Он снова и снова перебирал все возможные объяснения. Делать вид, что Энори умер от какой-нибудь болезни или несчастной случайности невозможно, велик риск, что по городу поползут слухи - несмотря на всю верность слуг, они слишком многое видели. Да и тот, кто замешан в истории с письмом, не преминет воспользоваться случаем и пустить сплетню по городу. Нет, так нельзя. Остается приблизить выдуманную байку к реальности. Кроме нападения наемника, есть еще самоубийство, но в него не поверят знавшие Энори - Кэраи бы и сам не поверил. Скорее уж река добровольно разрежет себя на две части и одна из этих частей потечет вспять.

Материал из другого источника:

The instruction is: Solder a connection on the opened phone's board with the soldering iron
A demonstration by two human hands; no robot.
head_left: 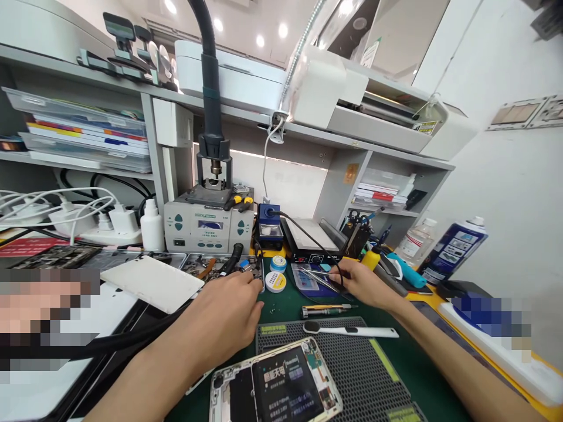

Значит, кто-то, пробравшийся в дом... Да, это будет близко к правде, с неожиданной злостью подумал Кэраи: мальчишка кого только ни таскал туда. Дотаскался...
Нельзя, трижды нельзя было позволять то, что позволил Тагари, благодарный за помощь, за то, что судьба подкинула ему талисман, отводящий беду, вестника, знающего скрытое от человеческих взоров и разума.
...Здесь, на севере, незримо властвует глубокая осень, и неуклонно надвигается зима, хоть календарь показывает иное. Но, если не думать о северной границе, в жизни страны будто бы наступает лето: растут доходы в столичную казну, наконец-то установилась дружба с южанами-моряками. Если у нынешнего Солнечного хватит терпения не нажимать слишком ретиво на приграничную знать, и одновременно с улыбкой отнимать у них все больше и больше, ставя повсюду своих людей, то страна расцветет. Вот только Хинаи процветание вряд ли коснется. Эх, брат... вот она, награда за верность.
Тобой затыкают дыру, пока разбираются с мятежным западом, готовым вспыхнуть в любой момент.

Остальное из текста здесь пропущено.